Raw data:
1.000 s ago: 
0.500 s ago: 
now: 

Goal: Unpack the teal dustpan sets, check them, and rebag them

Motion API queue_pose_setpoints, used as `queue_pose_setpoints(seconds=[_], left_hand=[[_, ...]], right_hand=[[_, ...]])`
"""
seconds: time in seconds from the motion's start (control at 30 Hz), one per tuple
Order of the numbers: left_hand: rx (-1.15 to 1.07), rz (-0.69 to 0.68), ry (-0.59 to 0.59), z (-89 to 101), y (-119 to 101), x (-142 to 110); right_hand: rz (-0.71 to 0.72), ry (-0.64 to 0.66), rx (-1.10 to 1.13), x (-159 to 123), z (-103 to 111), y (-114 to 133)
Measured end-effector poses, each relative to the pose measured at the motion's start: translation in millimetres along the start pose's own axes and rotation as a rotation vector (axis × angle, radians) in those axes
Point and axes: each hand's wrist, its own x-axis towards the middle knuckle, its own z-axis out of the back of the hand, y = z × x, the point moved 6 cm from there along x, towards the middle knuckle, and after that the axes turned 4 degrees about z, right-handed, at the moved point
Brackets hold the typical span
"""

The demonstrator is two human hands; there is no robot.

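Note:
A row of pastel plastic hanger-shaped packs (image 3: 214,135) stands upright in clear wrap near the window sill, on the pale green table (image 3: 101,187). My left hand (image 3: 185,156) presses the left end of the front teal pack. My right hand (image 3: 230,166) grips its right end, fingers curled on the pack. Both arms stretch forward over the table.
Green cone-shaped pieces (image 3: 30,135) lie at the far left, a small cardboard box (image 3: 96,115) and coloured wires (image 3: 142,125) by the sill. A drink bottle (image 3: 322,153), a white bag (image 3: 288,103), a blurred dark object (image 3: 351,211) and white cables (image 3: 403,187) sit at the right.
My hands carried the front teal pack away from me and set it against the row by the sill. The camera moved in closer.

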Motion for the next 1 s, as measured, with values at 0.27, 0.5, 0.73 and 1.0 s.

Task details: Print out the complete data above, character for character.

Expected output:
1.000 s ago: 
0.500 s ago: 
now: 

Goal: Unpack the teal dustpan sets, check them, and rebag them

Motion API queue_pose_setpoints, used as `queue_pose_setpoints(seconds=[_], left_hand=[[_, ...]], right_hand=[[_, ...]])`
"""
seconds: time in seconds from the motion's start (control at 30 Hz), one per tuple
Order of the numbers: left_hand: rx (-1.15 to 1.07), rz (-0.69 to 0.68), ry (-0.59 to 0.59), z (-89 to 101), y (-119 to 101), x (-142 to 110); right_hand: rz (-0.71 to 0.72), ry (-0.64 to 0.66), rx (-1.10 to 1.13), x (-159 to 123), z (-103 to 111), y (-114 to 133)
Measured end-effector poses, each relative to the pose measured at the motion's start: translation in millimetres along the start pose's own axes and rotation as a rotation vector (axis × angle, radians) in those axes
Point and axes: each hand's wrist, its own x-axis towards the middle knuckle, its own z-axis out of the back of the hand, y = z × x, the point moved 6 cm from there along x, towards the middle knuckle, and after that the axes turned 4 degrees about z, right-handed, at the moved point
Brackets hold the typical span
"""

The demonstrator is two human hands; there is no robot.

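Note:
A row of pastel plastic hanger-shaped packs (image 3: 214,135) stands upright in clear wrap near the window sill, on the pale green table (image 3: 101,187). My left hand (image 3: 185,156) presses the left end of the front teal pack. My right hand (image 3: 230,166) grips its right end, fingers curled on the pack. Both arms stretch forward over the table.
Green cone-shaped pieces (image 3: 30,135) lie at the far left, a small cardboard box (image 3: 96,115) and coloured wires (image 3: 142,125) by the sill. A drink bottle (image 3: 322,153), a white bag (image 3: 288,103), a blurred dark object (image 3: 351,211) and white cables (image 3: 403,187) sit at the right.
My hands carried the front teal pack away from me and set it against the row by the sill. The camera moved in closer.
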
Motion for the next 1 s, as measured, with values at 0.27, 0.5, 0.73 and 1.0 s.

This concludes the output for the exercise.